After every national tragedy, people want to know what caused it. Followed by, "How can we prevent it?" We want blame. We want accountability. I want those things, too, but at what cost to our humanity? Are we now going to further stigmatize the disabled? As if there isn't enough fear already. I'm talking to myself here, too, because this fear is real and comes from legitimate sources. We should have options for the welfare of the disabled and their families, but not at the personal cost of the very people we're trying to help. Don't compare the disabled to school shooters...otherwise you'd have to compare EVERY person to a school shooter.

There is evil in every single person's heart. There is potential for heinous acts of cruelty in every single person's heart. It is a choice every single person makes every single day whether or not to act on that inner evil. To lump a group of people as a larger threat than others is irresponsible. Sure, watch out for the disabled. Love them. Care for them. But don't label them as Adam Lanza.

Tuesday, December 18, 2012

Joy in Fear

There isn't much I can add about the Connecticut shooting. Like with 9/11, I can't quite believe it happened. I see the news clips, the distraught faces, grieving families...but none of it clicks. Maybe I'm just not surprised...I've often marveled that there aren't MORE public acts of violence with how crazy this world is. Not that anything should take away from the tragedy that happened, but there's SO much hate that I witness not just from others, but from within myself. If I have to be completely honest, I've enjoyed the hurt of others...while it's not to the point of actively harming innocent people, there is that seed of potential in me and I've often been startled when I start digging around and find it lurking in deeper soil.

Everyone wants an answer for this tragedy: Why did Adam Lanza do it? What was his mother like and did she lead to his instability? How can we limit access to guns? Did video games inspire Lanza's attack? In the gym this morning, the only topics on Newtown related to gun control. There were a few clips of the children, but the 2nd amendment seemed to prove more news-worthy.

I DO think we need to respond in a practical way, reevaluating current systems of gun ownership, parenting, etc. A close family friend, though, believes that whenever national crises happen, the general response is misdirected and that it doesn't recognize the deeper problem of wanting to control our surroundings.

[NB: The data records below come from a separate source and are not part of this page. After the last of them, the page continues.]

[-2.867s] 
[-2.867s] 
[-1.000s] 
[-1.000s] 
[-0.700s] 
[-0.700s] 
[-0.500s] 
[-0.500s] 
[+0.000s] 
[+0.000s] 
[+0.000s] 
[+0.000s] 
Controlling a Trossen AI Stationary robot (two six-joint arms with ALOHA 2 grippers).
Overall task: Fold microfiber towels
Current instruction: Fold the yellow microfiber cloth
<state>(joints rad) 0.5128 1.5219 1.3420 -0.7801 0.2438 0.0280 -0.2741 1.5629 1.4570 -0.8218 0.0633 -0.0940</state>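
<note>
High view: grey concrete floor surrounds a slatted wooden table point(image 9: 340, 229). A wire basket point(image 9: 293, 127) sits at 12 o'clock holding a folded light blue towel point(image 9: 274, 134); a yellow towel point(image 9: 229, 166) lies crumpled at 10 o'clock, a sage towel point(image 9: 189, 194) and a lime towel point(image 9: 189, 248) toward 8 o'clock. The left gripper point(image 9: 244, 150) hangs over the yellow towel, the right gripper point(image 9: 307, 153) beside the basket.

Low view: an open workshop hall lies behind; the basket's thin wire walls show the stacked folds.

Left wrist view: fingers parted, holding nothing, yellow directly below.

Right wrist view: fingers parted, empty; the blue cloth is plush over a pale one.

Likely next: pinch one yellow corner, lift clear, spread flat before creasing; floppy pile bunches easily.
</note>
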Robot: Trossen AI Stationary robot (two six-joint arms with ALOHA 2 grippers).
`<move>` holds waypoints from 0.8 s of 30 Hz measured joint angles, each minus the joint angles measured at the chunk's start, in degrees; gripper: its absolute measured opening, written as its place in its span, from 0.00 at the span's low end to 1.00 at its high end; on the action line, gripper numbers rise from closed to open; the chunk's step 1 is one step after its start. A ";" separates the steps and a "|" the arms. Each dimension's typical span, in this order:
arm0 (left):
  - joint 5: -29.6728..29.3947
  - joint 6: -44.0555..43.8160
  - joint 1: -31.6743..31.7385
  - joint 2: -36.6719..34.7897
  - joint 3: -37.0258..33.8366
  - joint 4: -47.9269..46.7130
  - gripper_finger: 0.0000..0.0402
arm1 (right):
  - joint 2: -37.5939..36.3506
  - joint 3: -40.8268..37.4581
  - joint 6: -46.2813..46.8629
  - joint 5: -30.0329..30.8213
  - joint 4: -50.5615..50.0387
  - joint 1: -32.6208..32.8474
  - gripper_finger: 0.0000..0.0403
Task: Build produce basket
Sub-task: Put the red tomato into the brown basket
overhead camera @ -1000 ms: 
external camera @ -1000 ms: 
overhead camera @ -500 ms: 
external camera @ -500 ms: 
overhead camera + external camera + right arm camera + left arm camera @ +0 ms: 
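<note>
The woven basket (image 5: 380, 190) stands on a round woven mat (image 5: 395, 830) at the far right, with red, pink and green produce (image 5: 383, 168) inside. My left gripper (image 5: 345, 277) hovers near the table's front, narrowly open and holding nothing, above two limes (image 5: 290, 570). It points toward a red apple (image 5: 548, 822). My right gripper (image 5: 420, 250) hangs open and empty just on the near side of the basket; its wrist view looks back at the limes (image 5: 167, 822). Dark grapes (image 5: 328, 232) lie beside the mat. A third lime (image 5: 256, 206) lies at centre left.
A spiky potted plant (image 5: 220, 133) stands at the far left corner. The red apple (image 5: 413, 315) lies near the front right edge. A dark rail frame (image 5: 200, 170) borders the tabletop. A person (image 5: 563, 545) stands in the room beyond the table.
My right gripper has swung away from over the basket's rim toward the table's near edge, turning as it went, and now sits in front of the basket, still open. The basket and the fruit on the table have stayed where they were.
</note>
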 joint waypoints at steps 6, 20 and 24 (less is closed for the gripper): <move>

No matter what happens in this world, I don't want to live in fear. Even if I knew that I would live to the ripe old age of 100 with no health problems or financial burdens, I would still be afraid...because there would STILL be things out of my control. I can't control car accidents or the hurt that I see in others. As much as I want to, I can't control students or reason with someone who doesn't want to change. Ryan and I have talked more about moving within the next year. I LOVE the thought of living somewhere completely foreign to me for a couple years, but am scared of having children in a third-world country. Seeing how hard it is to keep the toddlers out of the sink in nursery at church, I don't know how I could keep them out of it 24/7.

But I don't want that fear to keep me from loving life and enJOYing it. I once asked Ryan if he would rather live until 70 and never leave Indiana, or live only until 50 but see the world. Now that I know him better, the answer of "50 and see the world" shouldn't surprise me, but at the time it did. I've been trained to think that a long, healthy life is just naturally better than a short one. The more I witness fear, though, the more I disagree. Sure, I'd choose to live longer, but I don't want to let the FEAR of living a shorter amount of time keep me from joy.

Bah, easier said than done. I'll always be afraid of things that might be...or not be. I want to fight it, though, and see life as a river, not a raindrop.